ASSIGNED TASK:
Only the lines that contain the string "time" belong in the answer; pull them from the records.

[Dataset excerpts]
==============================

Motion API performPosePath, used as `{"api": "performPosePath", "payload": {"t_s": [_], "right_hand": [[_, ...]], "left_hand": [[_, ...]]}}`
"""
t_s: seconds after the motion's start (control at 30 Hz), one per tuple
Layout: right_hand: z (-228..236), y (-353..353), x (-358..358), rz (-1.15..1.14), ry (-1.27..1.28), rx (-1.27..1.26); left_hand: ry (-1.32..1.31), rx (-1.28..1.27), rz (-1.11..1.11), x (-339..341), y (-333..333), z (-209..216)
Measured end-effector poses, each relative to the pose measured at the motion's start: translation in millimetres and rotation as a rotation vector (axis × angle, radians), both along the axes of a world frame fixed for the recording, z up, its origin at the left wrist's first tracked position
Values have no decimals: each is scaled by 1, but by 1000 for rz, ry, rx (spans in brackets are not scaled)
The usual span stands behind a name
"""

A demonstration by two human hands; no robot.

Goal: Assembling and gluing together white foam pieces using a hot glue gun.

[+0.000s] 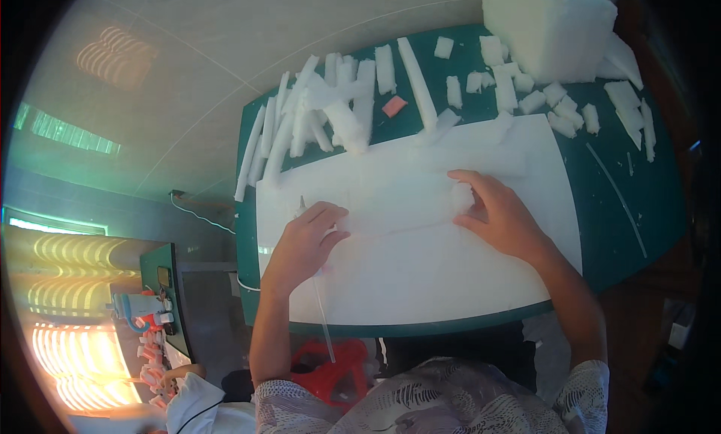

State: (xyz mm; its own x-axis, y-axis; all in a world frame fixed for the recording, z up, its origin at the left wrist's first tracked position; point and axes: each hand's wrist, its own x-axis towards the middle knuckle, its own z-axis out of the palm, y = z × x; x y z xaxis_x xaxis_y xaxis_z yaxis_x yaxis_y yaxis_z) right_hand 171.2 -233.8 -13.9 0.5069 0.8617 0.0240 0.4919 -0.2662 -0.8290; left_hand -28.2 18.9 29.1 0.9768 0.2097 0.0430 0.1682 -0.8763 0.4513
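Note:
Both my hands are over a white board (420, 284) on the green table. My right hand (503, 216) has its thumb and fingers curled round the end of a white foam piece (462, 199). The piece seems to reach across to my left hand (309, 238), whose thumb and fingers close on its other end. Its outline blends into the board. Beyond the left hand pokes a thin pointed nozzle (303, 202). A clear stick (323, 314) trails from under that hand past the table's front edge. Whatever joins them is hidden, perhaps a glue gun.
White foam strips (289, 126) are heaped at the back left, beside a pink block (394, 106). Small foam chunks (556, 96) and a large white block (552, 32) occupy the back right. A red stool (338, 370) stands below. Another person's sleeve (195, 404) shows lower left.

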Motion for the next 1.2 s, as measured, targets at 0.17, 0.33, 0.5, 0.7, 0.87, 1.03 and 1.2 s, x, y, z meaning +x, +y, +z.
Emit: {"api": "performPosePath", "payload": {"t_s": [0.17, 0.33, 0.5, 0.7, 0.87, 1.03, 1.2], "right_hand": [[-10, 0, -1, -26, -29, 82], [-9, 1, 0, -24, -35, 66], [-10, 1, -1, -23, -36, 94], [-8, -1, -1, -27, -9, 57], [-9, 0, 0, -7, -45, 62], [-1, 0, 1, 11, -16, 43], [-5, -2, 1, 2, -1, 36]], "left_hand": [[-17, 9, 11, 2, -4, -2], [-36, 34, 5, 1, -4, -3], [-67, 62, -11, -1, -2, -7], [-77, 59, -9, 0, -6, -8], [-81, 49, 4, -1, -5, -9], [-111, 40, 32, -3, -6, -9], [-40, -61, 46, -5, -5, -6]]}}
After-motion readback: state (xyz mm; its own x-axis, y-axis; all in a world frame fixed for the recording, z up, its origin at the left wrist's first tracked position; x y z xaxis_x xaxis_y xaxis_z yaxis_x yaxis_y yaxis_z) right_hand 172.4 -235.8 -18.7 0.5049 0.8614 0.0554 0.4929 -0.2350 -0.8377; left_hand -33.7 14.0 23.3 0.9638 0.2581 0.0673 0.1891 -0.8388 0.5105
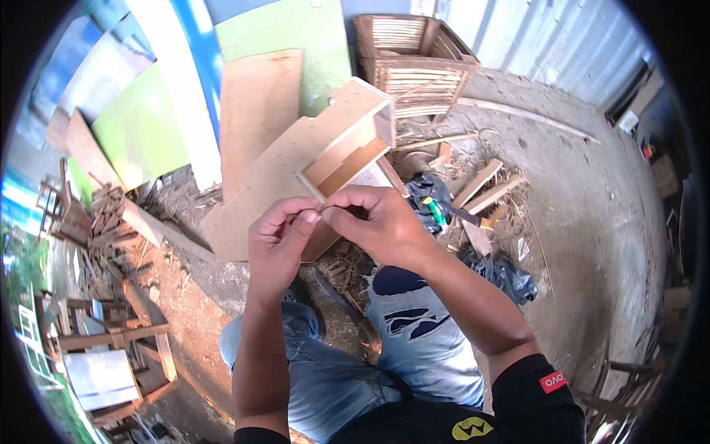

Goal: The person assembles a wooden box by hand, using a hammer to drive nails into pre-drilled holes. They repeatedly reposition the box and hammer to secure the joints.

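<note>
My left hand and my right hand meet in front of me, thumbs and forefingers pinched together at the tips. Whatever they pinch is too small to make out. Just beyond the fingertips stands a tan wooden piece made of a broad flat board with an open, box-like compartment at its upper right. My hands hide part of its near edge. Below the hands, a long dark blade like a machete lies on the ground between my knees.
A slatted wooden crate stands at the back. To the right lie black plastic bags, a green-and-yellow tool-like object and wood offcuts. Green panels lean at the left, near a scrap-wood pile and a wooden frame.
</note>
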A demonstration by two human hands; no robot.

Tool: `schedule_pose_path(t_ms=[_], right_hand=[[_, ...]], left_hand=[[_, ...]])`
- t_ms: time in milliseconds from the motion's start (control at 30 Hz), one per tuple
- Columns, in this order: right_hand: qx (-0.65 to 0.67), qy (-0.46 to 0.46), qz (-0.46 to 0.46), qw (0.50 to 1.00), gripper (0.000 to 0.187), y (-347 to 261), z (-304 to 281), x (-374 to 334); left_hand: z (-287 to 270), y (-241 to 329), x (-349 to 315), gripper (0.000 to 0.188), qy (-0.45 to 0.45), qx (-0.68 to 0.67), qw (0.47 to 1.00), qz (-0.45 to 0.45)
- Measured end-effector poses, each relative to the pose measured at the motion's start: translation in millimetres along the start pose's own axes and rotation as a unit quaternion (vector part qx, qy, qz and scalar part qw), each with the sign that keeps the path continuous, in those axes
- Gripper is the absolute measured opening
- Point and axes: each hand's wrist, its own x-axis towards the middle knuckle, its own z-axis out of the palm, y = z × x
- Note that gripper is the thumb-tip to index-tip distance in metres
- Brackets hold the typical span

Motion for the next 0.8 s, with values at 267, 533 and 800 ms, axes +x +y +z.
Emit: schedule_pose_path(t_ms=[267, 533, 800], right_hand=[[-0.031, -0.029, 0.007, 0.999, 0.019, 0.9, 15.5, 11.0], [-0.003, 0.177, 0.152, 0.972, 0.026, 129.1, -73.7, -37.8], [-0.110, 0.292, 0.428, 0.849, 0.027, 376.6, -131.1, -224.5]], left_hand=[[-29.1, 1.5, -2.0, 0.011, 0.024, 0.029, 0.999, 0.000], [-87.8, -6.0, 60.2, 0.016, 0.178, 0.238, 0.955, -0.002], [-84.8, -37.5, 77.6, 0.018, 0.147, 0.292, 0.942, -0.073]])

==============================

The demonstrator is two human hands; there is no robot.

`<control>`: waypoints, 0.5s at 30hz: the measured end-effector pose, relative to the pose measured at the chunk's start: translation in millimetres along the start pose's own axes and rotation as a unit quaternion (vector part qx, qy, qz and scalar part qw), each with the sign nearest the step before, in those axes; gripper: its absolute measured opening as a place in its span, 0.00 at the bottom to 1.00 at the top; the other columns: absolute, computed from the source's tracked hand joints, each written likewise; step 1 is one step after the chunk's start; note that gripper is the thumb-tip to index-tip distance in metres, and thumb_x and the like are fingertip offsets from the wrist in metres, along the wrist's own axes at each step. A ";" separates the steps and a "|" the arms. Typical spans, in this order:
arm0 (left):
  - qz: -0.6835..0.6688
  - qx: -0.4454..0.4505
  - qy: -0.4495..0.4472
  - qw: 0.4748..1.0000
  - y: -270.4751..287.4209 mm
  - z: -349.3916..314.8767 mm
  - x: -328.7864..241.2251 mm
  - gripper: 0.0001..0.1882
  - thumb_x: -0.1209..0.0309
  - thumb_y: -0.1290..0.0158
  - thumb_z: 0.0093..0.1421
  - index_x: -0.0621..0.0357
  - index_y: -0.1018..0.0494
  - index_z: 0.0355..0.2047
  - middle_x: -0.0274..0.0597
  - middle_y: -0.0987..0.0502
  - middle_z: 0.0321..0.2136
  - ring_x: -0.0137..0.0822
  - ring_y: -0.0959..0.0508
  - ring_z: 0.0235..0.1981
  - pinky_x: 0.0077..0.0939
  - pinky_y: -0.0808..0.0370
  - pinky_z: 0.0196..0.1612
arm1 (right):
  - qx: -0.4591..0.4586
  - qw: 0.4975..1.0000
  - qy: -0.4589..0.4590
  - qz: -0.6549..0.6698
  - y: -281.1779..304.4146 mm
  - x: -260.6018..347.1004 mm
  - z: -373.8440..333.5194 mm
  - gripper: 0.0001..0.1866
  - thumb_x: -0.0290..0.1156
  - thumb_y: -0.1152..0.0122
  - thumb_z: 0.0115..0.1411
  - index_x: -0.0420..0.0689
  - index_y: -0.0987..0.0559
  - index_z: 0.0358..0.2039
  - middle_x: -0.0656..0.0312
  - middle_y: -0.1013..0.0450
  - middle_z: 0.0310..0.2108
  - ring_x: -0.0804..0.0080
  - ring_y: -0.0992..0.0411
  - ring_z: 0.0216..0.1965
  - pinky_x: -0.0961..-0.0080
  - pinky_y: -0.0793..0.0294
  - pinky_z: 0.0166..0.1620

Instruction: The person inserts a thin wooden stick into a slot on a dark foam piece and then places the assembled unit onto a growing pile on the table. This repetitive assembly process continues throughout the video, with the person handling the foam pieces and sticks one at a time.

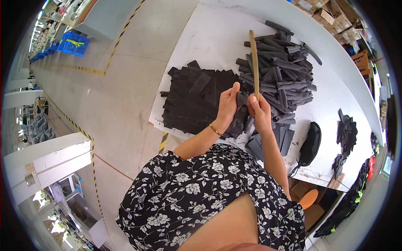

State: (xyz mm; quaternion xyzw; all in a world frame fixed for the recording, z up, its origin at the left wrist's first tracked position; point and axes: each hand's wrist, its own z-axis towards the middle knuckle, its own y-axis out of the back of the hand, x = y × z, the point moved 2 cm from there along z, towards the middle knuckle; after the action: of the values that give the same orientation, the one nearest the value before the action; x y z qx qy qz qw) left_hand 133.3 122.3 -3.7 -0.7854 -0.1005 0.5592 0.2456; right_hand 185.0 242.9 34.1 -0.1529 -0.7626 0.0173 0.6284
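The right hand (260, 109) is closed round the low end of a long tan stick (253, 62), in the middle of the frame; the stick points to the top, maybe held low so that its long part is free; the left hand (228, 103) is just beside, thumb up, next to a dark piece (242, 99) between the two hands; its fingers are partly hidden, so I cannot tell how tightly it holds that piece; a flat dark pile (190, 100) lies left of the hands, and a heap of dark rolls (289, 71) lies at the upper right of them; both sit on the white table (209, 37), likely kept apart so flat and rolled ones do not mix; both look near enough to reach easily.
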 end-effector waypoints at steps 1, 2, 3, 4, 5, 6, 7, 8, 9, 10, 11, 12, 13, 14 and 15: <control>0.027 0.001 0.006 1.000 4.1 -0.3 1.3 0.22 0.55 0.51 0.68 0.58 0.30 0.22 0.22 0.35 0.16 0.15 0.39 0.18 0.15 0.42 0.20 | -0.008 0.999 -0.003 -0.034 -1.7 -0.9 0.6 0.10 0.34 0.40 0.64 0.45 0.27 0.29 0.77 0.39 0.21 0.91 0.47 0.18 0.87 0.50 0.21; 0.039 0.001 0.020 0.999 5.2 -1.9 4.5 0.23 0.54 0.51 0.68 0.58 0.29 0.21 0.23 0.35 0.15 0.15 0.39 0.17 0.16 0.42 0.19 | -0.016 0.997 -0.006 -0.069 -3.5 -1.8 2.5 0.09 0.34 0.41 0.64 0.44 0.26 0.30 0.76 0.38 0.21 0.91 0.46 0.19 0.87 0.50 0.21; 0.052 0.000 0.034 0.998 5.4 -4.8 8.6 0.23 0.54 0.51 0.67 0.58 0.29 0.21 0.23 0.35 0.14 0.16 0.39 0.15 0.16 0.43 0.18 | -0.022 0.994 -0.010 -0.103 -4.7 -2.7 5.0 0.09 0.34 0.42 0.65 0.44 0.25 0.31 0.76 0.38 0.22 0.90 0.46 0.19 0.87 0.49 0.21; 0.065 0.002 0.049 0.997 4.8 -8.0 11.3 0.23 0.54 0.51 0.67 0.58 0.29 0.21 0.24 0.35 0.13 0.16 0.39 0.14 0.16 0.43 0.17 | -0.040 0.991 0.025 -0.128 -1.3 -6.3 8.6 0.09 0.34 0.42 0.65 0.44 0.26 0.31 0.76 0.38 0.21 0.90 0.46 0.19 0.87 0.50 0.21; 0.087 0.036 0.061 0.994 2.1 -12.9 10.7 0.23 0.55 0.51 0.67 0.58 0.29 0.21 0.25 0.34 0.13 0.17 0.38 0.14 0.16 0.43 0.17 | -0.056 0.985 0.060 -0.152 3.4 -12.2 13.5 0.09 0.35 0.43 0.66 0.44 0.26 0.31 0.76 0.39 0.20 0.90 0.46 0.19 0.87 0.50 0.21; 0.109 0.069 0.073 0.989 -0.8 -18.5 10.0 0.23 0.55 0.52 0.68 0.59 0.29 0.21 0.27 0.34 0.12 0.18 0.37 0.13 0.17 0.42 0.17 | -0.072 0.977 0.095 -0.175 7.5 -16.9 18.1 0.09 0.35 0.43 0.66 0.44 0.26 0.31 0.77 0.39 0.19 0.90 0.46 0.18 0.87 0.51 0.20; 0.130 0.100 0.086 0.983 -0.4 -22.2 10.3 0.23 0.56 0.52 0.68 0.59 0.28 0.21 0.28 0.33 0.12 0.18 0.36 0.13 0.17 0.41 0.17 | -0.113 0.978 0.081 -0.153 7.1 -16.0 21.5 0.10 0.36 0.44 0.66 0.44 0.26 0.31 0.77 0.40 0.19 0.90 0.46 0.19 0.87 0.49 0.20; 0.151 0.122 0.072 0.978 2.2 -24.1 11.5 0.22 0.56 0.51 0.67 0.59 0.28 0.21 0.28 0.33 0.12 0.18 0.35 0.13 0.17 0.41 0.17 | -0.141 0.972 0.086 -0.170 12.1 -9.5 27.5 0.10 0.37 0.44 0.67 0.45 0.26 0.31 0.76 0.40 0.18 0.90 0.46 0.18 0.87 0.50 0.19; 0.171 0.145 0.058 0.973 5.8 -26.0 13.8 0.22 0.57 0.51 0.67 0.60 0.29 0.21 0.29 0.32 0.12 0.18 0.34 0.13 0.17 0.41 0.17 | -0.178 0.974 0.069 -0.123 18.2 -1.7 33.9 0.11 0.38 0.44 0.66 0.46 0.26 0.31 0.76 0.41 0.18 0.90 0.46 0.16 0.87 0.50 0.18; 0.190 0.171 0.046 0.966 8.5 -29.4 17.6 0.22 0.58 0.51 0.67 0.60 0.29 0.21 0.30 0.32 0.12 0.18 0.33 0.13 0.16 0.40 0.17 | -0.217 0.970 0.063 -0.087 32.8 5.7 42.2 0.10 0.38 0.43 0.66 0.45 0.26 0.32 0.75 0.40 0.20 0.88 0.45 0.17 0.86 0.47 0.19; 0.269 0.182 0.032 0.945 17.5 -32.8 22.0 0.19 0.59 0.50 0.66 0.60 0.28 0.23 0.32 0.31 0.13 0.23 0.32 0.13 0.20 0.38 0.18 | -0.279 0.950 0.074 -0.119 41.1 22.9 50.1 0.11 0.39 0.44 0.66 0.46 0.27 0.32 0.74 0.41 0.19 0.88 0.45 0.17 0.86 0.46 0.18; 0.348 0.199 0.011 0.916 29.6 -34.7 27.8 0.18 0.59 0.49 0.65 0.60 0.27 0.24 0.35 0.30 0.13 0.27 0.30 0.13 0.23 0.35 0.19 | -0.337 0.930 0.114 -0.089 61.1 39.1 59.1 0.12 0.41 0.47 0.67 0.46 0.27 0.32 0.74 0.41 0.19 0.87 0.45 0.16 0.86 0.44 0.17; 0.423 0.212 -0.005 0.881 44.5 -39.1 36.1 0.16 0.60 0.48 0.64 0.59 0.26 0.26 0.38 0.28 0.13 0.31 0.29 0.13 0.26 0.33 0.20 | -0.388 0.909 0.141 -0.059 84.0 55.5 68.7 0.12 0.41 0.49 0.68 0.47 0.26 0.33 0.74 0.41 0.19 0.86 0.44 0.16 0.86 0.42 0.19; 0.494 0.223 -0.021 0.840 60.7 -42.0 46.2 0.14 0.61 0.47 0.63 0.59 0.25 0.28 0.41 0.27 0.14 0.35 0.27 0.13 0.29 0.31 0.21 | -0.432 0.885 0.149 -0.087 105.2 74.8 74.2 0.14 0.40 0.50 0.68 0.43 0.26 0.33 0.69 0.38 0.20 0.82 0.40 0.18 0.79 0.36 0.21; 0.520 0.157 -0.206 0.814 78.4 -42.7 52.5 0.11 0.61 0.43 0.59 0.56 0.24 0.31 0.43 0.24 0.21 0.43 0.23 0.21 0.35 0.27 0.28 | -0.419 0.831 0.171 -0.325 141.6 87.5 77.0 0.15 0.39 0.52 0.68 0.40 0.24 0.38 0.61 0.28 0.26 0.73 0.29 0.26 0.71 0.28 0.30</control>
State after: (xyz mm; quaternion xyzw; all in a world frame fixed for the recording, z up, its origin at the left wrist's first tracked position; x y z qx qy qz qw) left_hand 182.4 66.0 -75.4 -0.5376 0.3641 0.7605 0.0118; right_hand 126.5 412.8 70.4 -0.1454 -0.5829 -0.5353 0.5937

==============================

ANSWER TO THE PROBLEM:
- t_ms: time in milliseconds from the motion's start (control at 30 Hz), one per tuple
Instruction: The person inserts a thin wooden stick into a slot on a dark foam piece and then places the assembled unit onto a growing pile on the table. This repetitive assembly process continues throughout the video, with the person handling the foam pieces and sticks one at a time.

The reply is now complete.